6 Surprising Lessons from a CUBIC Congestion Control Bug in QUIC

From Xshell Ssh, the free encyclopedia of technology

In the world of network protocols, even the most robust algorithms can harbor hidden quirks. CUBIC, the default congestion controller in Linux (standardized in RFC 9438), governs how most TCP and QUIC connections probe bandwidth and handle loss. At Cloudflare, our open-source QUIC implementation (quiche) relies on CUBIC for a significant portion of traffic. This article unveils a peculiar bug where CUBIC's congestion window gets permanently stuck at its minimum, never recovering from collapse. The journey began with a Linux kernel update aligning CUBIC with the app-limited exclusion rule—a fix that, when ported to quiche, triggered unexpected failures. The resolution? A near one-line code change that elegantly restored sanity. Here are six key takeaways from this investigation.

1. CUBIC's Core Logic: A Quick Refresher

CUBIC operates by adjusting the congestion window (cwnd)—a sender-side cap on bytes in flight. When no packet loss occurs, CUBIC aggressively increases cwnd to maximize bandwidth utilization. Upon detecting loss, it assumes network capacity is exceeded and reduces cwnd. This loss-based approach assumes that packet loss signals congestion. However, this logic has limitations, especially in modern networks with diverse traffic patterns. Understanding this foundation is crucial to grasping how a small bug can cause big problems.

6 Surprising Lessons from a CUBIC Congestion Control Bug in QUIC
Source: blog.cloudflare.com

2. The App-Limited Exclusion: A Necessary Fix

RFC 9438 §4.2-12 introduced the app-limited exclusion principle: when a connection has no data to send (app-limited), CUBIC should not adjust its cwnd based on that idle period. This prevents cwnd from growing unnecessarily when the sender has no data. The Linux kernel implemented this fix to solve a real TCP issue, ensuring CUBIC only operates when there is actual data flow. This change seemed straightforward, but its implications for QUIC were not immediately obvious.

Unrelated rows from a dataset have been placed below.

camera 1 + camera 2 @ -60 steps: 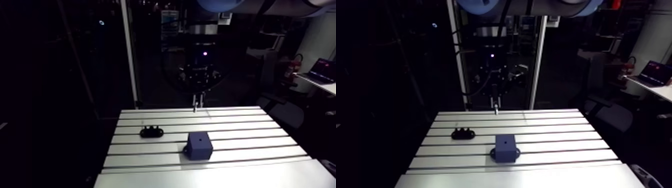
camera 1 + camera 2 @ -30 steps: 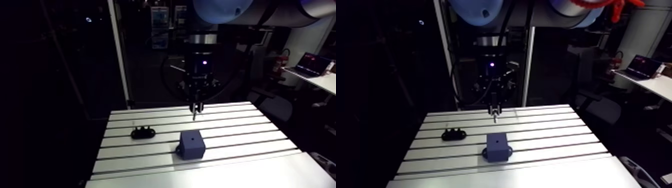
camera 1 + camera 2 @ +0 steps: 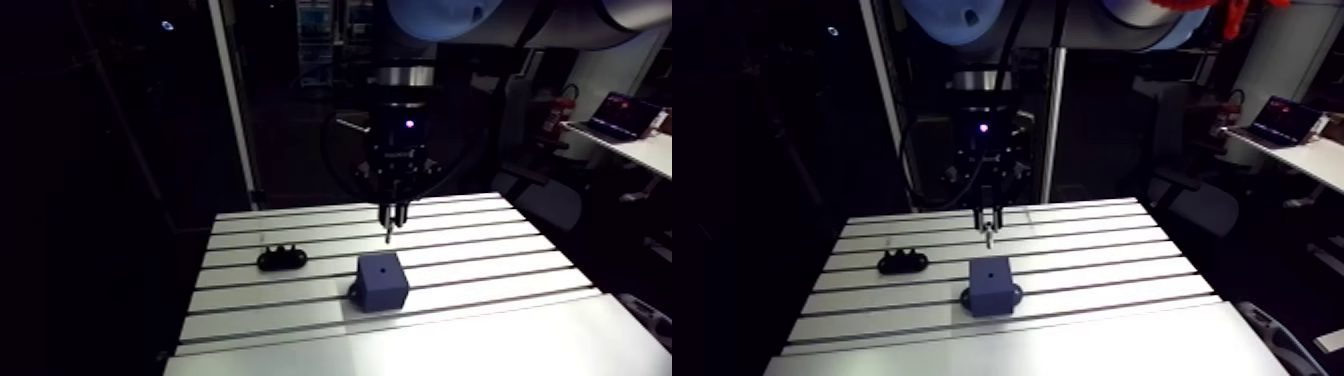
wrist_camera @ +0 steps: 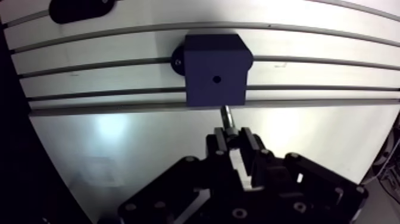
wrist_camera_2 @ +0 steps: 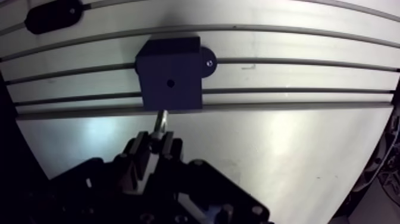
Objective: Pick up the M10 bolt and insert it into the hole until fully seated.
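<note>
we see the jaws clamped on the m10 bolt [image 4: 227, 115], its shank pointing down and out from between them. in the arm view the bolt hangs above the slotted worktop [image 3: 480, 245], clear of its surface, just beyond the dark blue block [image 3: 382, 282]. the block sits on the worktop across one of the slots, with a small round hole [image 4: 217, 78] in its top face. in the wrist view the bolt's tip lies by the block's edge nearest the jaws, short of the hole and not in it. a small black holder [image 3: 282, 259] rests on the worktop, apart from the block.
</note>
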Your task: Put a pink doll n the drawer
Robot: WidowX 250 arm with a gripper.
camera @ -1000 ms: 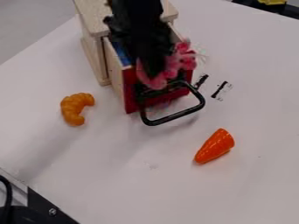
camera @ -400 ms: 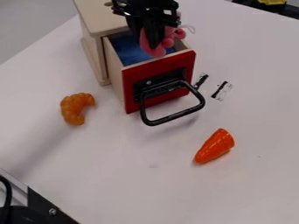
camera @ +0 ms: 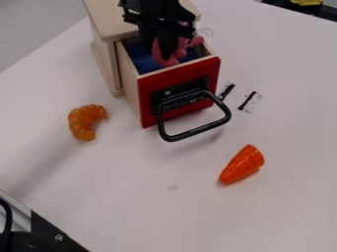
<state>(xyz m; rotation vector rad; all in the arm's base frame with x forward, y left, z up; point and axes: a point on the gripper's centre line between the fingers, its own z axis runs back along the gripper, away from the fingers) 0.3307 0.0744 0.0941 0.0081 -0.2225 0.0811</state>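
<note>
The black gripper (camera: 168,51) hangs over the pulled-out drawer (camera: 148,81) at the top of the view, shut on the pink doll (camera: 172,60). Parts of the doll stick out on both sides of the fingers, over the drawer's opening near its front edge. Blue lining shows inside the drawer, whose front is red with a black loop handle. How deep the doll sits relative to the drawer's rim I cannot tell.
A wooden cabinet (camera: 105,22) stands behind the drawer. On the white table (camera: 145,197), an orange croissant (camera: 84,122) lies left of the drawer and an orange carrot-like piece (camera: 242,165) lies to the right in front. Two black marks are right of the drawer.
The gripper with the doll has moved from in front of the drawer's red face back and up, then slightly left over the opening. The drawer, croissant and carrot-like piece have kept their places.
</note>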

3. Porting to QUIC: Unexpected Surfaces

When Cloudflare ported the app-limited exclusion fix from Linux's CUBIC to quiche (their QUIC implementation), the behavior deviated from expectations. QUIC, unlike TCP, has multiplexed streams and different acknowledgment mechanisms. The fix, originally designed for TCP stacks, interacted poorly with quiche's handling of idle periods and loss recovery. This mismatch triggered a cascade of errors, demonstrating how protocol-specific nuances can break seemingly universal fixes.

4. The Symptom: A Test Fails 61% of the Time

Our investigation began with erratic failures in ingress proxy integration tests. The test simulated heavy packet loss early in a connection—a scenario where CUBIC should reduce cwnd and then recover. However, in 61% of runs, the connection never recovered; cwnd stayed at its minimum value. This was not a steady-state issue but a corner case in recovery after congestion collapse. Such bugs are rarely caught by typical throughput tests, highlighting the importance of edge-case testing.

6 Surprising Lessons from a CUBIC Congestion Control Bug in QUIC
Source: blog.cloudflare.com

5. Root Cause: Cwnd Pinned at Minimum

Digging into the code, we found that the app-limited exclusion check inadvertently prevented cwnd from ever increasing after collapse. When the connection was in recovery and became app-limited (no data to send for a brief moment), the fix forced CUBIC to freeze cwnd. Since recovery involves multiple rounds of sending small amounts of data, each round trip could hit an app-limited state, permanently locking cwnd at its minimum. The algorithm assumed that app-limited meant 'no congestion,' but it misapplied this assumption during loss recovery.

6. The Elegant One-Line Fix

The solution was surprisingly simple: a single line that reordered the app-limited check. By ensuring that the app-limited logic only applies when the connection is not in recovery, we allowed CUBIC to grow cwnd normally after congestion collapse. This fix restored recovery behavior without breaking the intended app-limited exclusion. It underscores how a small change can resolve a complex bug, and reminds us that even well-tested algorithms have delicate state interactions.

The story of this bug is a testament to the intricacies of network protocol implementations. What worked for TCP in the Linux kernel needed careful adaptation for QUIC. The fix not only solved the 61% failure rate but also improved the reliability of Cloudflare's QUIC traffic. For developers working on congestion control, this serves as a valuable lesson: always test corner cases, and never assume that a patch from one stack will seamlessly transfer to another.